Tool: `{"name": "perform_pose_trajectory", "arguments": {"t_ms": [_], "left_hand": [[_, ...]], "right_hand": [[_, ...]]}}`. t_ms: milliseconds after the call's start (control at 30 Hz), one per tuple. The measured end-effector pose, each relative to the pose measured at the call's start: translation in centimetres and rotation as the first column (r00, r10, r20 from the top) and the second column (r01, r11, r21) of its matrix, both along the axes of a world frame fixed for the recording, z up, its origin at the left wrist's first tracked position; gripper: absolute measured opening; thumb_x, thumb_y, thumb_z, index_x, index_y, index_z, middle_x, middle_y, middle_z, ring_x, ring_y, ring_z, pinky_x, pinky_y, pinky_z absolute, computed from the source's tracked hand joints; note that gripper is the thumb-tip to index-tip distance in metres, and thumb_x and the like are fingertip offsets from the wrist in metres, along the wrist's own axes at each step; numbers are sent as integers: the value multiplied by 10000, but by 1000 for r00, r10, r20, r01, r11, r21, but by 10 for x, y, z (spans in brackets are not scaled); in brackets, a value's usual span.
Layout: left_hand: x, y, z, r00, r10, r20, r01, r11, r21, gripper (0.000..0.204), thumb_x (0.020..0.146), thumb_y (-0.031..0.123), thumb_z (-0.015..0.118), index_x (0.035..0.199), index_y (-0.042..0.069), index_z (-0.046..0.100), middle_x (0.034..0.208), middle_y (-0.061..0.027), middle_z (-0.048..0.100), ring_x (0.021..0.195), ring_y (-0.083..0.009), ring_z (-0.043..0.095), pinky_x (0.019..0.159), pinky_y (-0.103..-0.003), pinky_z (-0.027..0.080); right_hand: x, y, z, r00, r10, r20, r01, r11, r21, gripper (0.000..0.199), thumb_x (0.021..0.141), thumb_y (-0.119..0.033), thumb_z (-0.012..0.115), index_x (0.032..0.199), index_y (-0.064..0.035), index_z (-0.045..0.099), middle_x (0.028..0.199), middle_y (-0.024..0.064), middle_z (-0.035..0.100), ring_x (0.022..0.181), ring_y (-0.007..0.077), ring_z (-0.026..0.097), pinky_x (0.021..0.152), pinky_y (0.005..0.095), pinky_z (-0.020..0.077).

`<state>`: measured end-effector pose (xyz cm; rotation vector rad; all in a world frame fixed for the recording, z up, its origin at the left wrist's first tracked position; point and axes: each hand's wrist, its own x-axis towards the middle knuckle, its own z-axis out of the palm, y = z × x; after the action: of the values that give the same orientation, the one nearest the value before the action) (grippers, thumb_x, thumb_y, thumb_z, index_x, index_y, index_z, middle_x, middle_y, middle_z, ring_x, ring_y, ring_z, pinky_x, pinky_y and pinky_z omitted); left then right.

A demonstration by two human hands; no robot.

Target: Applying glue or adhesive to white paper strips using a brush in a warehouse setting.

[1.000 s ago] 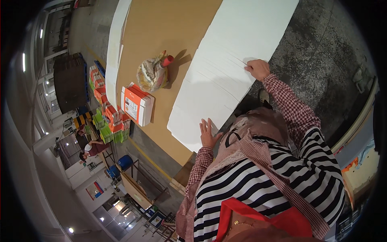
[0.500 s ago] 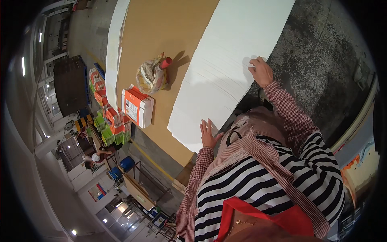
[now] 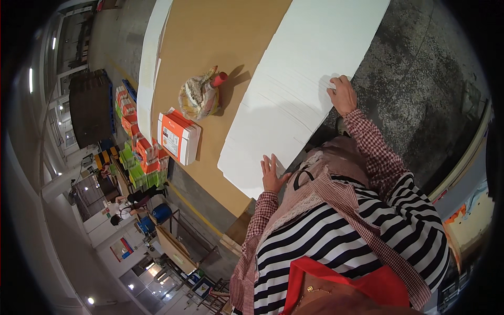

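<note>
A thick stack of large white sheets (image 3: 294,89) lies on a broad brown board (image 3: 220,47). My left hand (image 3: 272,176) rests flat on the stack's near corner, fingers spread, holding nothing. My right hand (image 3: 344,94) is at the stack's right edge. Its fingers curl over the top sheets, which lift slightly there. Both arms wear red checked sleeves over a striped top.
A tied plastic bag with a red-capped bottle (image 3: 202,97) and a pile of orange-and-white boxes (image 3: 178,136) sit on the board left of the sheets. Stacked colourful cartons (image 3: 139,155) stand beyond. Rough concrete floor (image 3: 425,79) lies to the right. A blue barrel (image 3: 156,212) and distant people are lower left.
My right hand has slid a little along the stack's edge. My left hand stays flat on the corner.
</note>
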<state>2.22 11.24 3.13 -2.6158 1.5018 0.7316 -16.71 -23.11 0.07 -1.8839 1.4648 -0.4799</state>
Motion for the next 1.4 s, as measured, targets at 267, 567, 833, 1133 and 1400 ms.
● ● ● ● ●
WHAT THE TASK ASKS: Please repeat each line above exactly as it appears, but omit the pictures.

RESPONSE TO THIS TASK:
Tool: `{"name": "perform_pose_trajectory", "arguments": {"t_ms": [_], "left_hand": [[_, ...]], "right_hand": [[_, ...]]}}`. t_ms: milliseconds after the call's start (control at 30 Hz), one per tuple. The measured end-effector pose, each relative to the pose measured at the call's start: translation in centimetres and rotation as the first column (r00, r10, r20 from the top) and the second column (r01, r11, r21) of its matrix, both along the axes of a world frame fixed for the recording, z up, its origin at the left wrist's first tracked position; gripper: absolute measured opening; thumb_x, thumb_y, thumb_z, index_x, index_y, index_z, middle_x, middle_y, middle_z, ring_x, ring_y, ring_z, pinky_x, pinky_y, pinky_z absolute, computed from the source's tracked hand joints; note that gripper is the thumb-tip to index-tip distance in metres, and thumb_x and the like are fingertip offsets from the wrist in metres, along the wrist's own axes at each step; numbers are sent as integers: the value multiplied by 10000, but by 1000 for r00, r10, r20, r01, r11, r21, but by 10 for x, y, z (spans in brackets are not scaled); in brackets, a value's usual span.
Layout: left_hand: x, y, z, r00, r10, r20, r01, r11, r21, gripper (0.000..0.204), thumb_x (0.020..0.146), thumb_y (-0.031..0.123), thumb_z (-0.015..0.118), index_x (0.035..0.199), index_y (-0.042..0.069), index_z (-0.046..0.100), middle_x (0.034..0.208), middle_y (-0.061..0.027), middle_z (-0.048..0.100), ring_x (0.021..0.195), ring_y (-0.083..0.009), ring_z (-0.043..0.095), pinky_x (0.019..0.159), pinky_y (-0.103..-0.003), pinky_z (-0.027..0.080); right_hand: x, y, z, r00, r10, r20, r01, r11, r21, gripper (0.000..0.199), thumb_x (0.021..0.141), thumb_y (-0.119..0.033), thumb_z (-0.012..0.115), index_x (0.032..0.199), index_y (-0.064..0.035), index_z (-0.045..0.099), middle_x (0.028..0.199), middle_y (-0.024..0.064), middle_z (-0.035..0.100), ring_x (0.022..0.181), ring_y (-0.007..0.077), ring_z (-0.026..0.097), pinky_x (0.021..0.152), pinky_y (0.005..0.095), pinky_z (-0.020..0.077).

`<state>`: measured end-effector pose (xyz cm; rotation vector rad; all in a world frame fixed for the recording, z up, its origin at the left wrist's first tracked position; point and axes: each hand's wrist, its own x-axis towards the middle knuckle, its own z-axis out of the palm, y = z × x; after the action: of the values that give the same orientation, the one nearest the value before the action) (grippers, thumb_x, thumb_y, thumb_z, index_x, index_y, index_z, middle_x, middle_y, middle_z, ring_x, ring_y, ring_z, pinky_x, pinky_y and pinky_z omitted); left then right.

A demonstration by two human hands; no robot.

Target: Applying glue or adhesive to white paper strips using a brush in a warehouse setting.

[1.000 s ago] 
[0.500 s ago] 
[now] 

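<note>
A thick stack of large white sheets (image 3: 294,89) lies on a broad brown board (image 3: 220,47). My left hand (image 3: 272,176) rests flat on the stack's near corner, fingers spread, holding nothing. My right hand (image 3: 344,94) is at the stack's right edge. Its fingers curl over the top sheets, which lift slightly there. Both arms wear red checked sleeves over a striped top.
A tied plastic bag with a red-capped bottle (image 3: 202,97) and a pile of orange-and-white boxes (image 3: 178,136) sit on the board left of the sheets. Stacked colourful cartons (image 3: 139,155) stand beyond. Rough concrete floor (image 3: 425,79) lies to the right. A blue barrel (image 3: 156,212) and distant people are lower left.
My right hand has slid a little along the stack's edge. My left hand stays flat on the corner.
</note>
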<state>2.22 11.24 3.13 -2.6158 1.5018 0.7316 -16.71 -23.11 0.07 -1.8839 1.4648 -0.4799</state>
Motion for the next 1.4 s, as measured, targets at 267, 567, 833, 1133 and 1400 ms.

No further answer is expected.